No way to sugarcoat it, nibrozetone (RRx-001) is extremely explosive. The manuscript entitled Explosive Hazards Identified during the Manufacture and Transportation of 1-Bromoacetyl-3,3-dinitroazetidine (RRx-001) from the journal, Organic Process Research & Development (OPR&D), details just how explosive.
On par with dynamite, in fact. Maybe more so even. We hope to never find out.
All of which makes perfect sense since nibrozetone (RRx-001) derives from trinitroazetidine (TNAZ), a component of rocket fuel and a potential replacement for dynamite.
Not to bore any non-chemists with the details but one method of synthesis involves the reaction of 1-tert-butyl-3,3-dinitroazetidine (DNAZ) with bromoacetyl bromide and boron trifluoride etherate, from which DNAZ (DNAZ HBr) is produced. DNAZ HBr is but one of several hazardous chemical intermediates with the potential to go KABOOM! from shock or friction or other stimuli. The risk to life and limb should one or more of them accidentally detonate requires the exercise of extreme caution and custom-built facilities located deep underground that are complete with robotic manipulator arms.
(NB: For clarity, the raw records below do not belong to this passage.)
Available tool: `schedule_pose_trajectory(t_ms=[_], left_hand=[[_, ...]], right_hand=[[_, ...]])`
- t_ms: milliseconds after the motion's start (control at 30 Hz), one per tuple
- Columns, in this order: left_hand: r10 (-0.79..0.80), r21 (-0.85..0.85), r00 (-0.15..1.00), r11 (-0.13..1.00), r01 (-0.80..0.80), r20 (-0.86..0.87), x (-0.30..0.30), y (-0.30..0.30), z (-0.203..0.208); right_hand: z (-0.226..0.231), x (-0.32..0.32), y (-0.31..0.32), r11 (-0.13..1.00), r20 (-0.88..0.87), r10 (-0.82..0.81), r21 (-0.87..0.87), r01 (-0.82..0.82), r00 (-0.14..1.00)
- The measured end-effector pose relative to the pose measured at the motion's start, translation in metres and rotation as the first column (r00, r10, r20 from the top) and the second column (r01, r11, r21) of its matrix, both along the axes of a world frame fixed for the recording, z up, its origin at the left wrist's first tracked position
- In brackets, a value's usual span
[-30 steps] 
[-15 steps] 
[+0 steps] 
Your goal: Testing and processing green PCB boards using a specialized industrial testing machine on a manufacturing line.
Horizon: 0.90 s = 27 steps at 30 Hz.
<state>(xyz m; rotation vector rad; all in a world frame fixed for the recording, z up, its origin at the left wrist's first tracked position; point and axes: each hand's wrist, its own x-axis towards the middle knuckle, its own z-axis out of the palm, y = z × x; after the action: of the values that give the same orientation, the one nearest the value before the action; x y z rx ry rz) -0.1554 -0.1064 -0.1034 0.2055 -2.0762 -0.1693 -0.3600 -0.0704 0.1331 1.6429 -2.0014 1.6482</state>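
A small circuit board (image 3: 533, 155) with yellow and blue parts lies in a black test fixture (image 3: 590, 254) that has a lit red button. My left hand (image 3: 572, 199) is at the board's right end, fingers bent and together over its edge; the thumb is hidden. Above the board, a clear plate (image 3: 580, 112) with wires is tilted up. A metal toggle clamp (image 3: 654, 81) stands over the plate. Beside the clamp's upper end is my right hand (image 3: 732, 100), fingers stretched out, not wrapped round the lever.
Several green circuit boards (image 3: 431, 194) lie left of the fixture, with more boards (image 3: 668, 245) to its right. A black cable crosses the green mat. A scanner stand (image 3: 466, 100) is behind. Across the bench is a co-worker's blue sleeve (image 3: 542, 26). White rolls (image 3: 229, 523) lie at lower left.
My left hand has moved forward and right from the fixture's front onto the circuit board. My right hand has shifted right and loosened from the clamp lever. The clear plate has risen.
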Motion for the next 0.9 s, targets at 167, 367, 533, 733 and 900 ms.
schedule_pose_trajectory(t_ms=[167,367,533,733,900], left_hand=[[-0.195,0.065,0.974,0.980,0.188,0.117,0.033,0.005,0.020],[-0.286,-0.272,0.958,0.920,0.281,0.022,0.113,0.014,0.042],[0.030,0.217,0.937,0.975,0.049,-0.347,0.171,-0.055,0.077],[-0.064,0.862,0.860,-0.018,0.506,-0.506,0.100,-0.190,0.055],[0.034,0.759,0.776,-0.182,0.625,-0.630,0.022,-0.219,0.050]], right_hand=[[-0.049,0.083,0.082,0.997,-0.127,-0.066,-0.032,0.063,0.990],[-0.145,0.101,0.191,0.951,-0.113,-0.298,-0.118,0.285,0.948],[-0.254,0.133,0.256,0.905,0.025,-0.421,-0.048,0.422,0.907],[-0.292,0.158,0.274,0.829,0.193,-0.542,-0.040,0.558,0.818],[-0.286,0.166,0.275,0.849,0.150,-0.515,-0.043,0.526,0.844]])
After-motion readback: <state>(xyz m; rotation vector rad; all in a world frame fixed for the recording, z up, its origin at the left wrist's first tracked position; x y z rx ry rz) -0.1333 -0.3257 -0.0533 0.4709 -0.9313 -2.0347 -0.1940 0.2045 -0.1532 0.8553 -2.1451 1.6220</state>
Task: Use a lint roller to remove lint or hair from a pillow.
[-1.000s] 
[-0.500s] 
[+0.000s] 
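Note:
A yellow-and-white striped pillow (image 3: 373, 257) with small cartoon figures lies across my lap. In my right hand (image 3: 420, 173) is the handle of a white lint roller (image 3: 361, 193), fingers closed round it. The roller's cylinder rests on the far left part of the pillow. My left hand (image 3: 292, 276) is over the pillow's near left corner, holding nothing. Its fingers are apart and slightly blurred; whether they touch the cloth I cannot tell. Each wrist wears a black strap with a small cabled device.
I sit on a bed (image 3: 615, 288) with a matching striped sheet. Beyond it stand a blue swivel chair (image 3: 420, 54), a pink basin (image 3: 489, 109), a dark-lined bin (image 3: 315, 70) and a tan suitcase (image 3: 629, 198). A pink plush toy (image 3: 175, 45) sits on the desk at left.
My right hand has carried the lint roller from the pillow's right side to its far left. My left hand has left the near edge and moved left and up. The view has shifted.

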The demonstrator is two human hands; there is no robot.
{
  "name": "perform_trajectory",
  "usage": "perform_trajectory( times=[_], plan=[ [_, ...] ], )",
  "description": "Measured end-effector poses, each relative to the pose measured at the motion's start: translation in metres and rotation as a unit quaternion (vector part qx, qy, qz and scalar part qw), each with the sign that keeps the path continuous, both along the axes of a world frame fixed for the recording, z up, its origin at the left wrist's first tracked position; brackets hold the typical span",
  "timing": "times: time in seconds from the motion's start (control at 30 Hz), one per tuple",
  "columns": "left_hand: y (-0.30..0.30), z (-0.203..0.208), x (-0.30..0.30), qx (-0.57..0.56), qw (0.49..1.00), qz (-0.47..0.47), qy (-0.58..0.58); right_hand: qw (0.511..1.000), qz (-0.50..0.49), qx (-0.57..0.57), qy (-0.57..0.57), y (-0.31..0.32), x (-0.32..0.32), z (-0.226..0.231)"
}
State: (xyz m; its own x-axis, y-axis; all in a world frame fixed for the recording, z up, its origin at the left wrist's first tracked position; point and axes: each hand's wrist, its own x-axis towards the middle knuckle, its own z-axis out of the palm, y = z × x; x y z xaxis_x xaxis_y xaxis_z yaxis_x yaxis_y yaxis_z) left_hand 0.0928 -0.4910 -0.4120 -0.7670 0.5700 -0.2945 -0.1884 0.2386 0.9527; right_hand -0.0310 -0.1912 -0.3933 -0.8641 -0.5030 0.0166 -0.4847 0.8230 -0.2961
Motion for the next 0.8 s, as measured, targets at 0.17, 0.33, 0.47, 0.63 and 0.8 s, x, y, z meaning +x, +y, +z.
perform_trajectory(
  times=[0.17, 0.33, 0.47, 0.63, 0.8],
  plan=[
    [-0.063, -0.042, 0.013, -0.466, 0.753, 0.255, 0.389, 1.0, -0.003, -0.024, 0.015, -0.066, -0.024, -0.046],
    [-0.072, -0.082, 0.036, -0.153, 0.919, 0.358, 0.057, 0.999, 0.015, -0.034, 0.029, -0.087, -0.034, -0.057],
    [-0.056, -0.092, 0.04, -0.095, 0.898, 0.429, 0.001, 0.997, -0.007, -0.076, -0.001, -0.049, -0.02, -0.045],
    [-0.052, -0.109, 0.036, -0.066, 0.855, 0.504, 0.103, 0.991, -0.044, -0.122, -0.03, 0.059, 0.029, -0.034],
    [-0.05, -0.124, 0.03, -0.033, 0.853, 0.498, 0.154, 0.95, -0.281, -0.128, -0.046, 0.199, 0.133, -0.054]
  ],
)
The takeaway from this post is, handle the manufacture of nibrozetone (RRx-001) with extreme care and don’t try this at home! Or at work! Even if you’re a professional.
Seriously, it’s dangerous!
One of our founders used to refer to EpicentRx as the “exploding tumor company”.
That said, the final nibrozetone (RRx-001) drug product that patients receive in authorized EpicentRx clinical trials is not explosive and nor does it not make urine or any other bodily secretions flammable.
We mention that last part because of a clinical trial patient that called his oncologist’s answering service several times while on a weekend camping trip to ask whether it was safe for him to pee on the campfire after having received nibrozetone (RRx-001). 🏕️🔥
Another patient wanted to know if proximity to microwave ovens could cause him to explode.
We don’t mean to laugh.
These are perfectly legitimate questions considering where nibrozetone (RRx-001) comes from but, fortunately, since the final drug product is non-explosive, it is not necessary for clinical trial patients to steer clear of microwaves or to alert Smokey the Bear, shown below, the next time they go on a camping trip.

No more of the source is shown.